# Your instructions
No image is to be carried over; reproduce the rest of the listing word for word.

------------------------------------------------------------

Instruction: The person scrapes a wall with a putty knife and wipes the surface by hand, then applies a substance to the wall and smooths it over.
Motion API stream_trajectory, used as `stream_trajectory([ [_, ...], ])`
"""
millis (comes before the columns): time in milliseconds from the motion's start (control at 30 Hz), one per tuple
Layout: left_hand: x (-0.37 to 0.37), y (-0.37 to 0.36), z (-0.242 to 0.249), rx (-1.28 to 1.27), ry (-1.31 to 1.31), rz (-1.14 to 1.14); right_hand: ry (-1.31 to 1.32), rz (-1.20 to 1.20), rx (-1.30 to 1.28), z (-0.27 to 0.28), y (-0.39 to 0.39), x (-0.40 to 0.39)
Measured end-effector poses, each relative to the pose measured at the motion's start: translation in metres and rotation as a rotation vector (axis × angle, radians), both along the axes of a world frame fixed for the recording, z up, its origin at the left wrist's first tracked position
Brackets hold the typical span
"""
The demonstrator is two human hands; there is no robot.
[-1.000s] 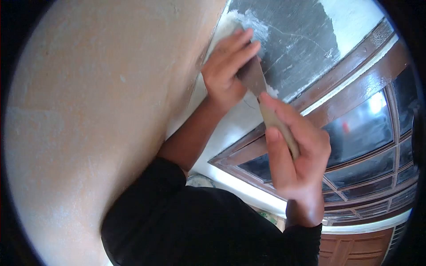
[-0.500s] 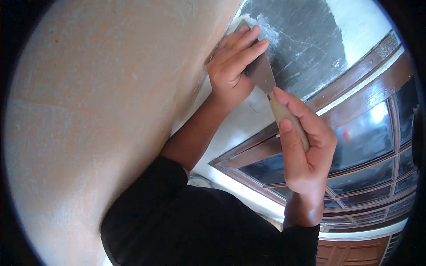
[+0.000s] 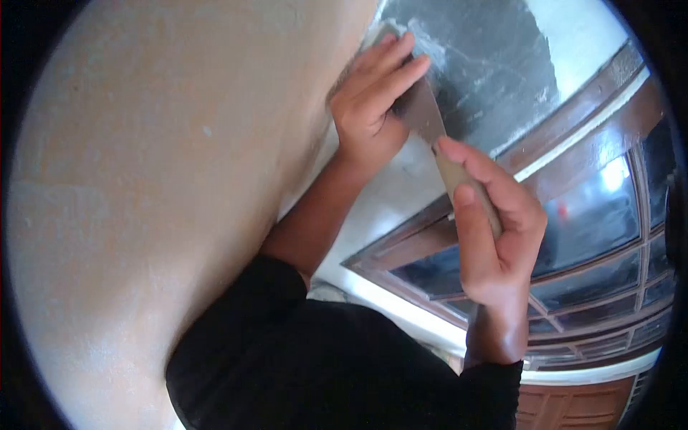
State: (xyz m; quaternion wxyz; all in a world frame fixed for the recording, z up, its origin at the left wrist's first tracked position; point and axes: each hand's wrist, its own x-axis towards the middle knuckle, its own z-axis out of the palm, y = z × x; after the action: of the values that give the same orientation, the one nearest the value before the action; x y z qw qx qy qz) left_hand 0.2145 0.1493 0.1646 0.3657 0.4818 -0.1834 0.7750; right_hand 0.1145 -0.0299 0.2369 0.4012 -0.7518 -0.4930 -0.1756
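Observation:
A putty knife (image 3: 426, 118) with a pale handle and a wide metal blade lies against the wall near the upper middle. My right hand (image 3: 498, 222) is wrapped round its handle, thumb and forefinger near the blade. My left hand (image 3: 376, 97) rests on the blade with its fingers spread and pressing on the metal near its far end. The blade's tip touches a dark grey patch (image 3: 494, 64) with whitish smears, at the corner beside the tan wall.
A tan, mottled wall (image 3: 143, 158) fills the left side. At the right are a brown wooden window frame (image 3: 401, 247) and dark glass panes (image 3: 588, 222). A brown panelled door (image 3: 573, 408) shows at the lower right.
Both hands and the putty knife have shifted very slightly; my left hand is a little further up and left. The view has moved slightly too, with some blur.

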Motion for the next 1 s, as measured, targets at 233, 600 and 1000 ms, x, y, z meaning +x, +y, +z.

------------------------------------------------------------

# Exercise solution
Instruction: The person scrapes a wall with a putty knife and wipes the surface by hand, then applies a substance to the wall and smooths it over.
Motion API stream_trajectory, used as `stream_trajectory([ [_, ...], ])`
"""
millis (comes before the columns): time in milliseconds from the motion's start (control at 30 Hz), one per tuple
Layout: left_hand: x (-0.37 to 0.37), y (-0.37 to 0.36), z (-0.242 to 0.249), rx (-1.28 to 1.27), ry (-1.31 to 1.31), rz (-1.14 to 1.14); right_hand: ry (-1.31 to 1.32), rz (-1.20 to 1.20), rx (-1.30 to 1.28), z (-0.27 to 0.28), y (-0.39 to 0.39), x (-0.40 to 0.39)
Measured end-effector poses, each relative to the pose measured at the motion's start: translation in metres and rotation as a rotation vector (axis × angle, radians), both along the axes of a world frame fixed for the recording, z up, its origin at the left wrist's first tracked position
Brackets hold the typical span
"""
The demonstrator is two human hands; there is no robot.
[-1.000s] 
[-0.500s] 
[+0.000s] 
State: (xyz m; quaternion wxyz; all in a world frame fixed for the recording, z up, its origin at the left wrist's first tracked position; point and axes: each hand's wrist, its own x-axis towards the middle knuckle, its own z-axis out of the palm, y = z × x; after the action: of the values that give the same orientation, the one nearest the value before the action; x y z qw qx qy qz) left_hand 0.2145 0.1493 0.1646 0.3657 0.4818 -0.1834 0.7750; right_hand 0.1145 -0.0299 0.2369 0.4012 -0.7518 -0.4930 -0.1756
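Observation:
A putty knife (image 3: 426, 118) with a pale handle and a wide metal blade lies against the wall near the upper middle. My right hand (image 3: 498, 222) is wrapped round its handle, thumb and forefinger near the blade. My left hand (image 3: 376, 97) rests on the blade with its fingers spread and pressing on the metal near its far end. The blade's tip touches a dark grey patch (image 3: 494, 64) with whitish smears, at the corner beside the tan wall.
A tan, mottled wall (image 3: 143, 158) fills the left side. At the right are a brown wooden window frame (image 3: 401, 247) and dark glass panes (image 3: 588, 222). A brown panelled door (image 3: 573, 408) shows at the lower right.
Both hands and the putty knife have shifted very slightly; my left hand is a little further up and left. The view has moved slightly too, with some blur.
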
Motion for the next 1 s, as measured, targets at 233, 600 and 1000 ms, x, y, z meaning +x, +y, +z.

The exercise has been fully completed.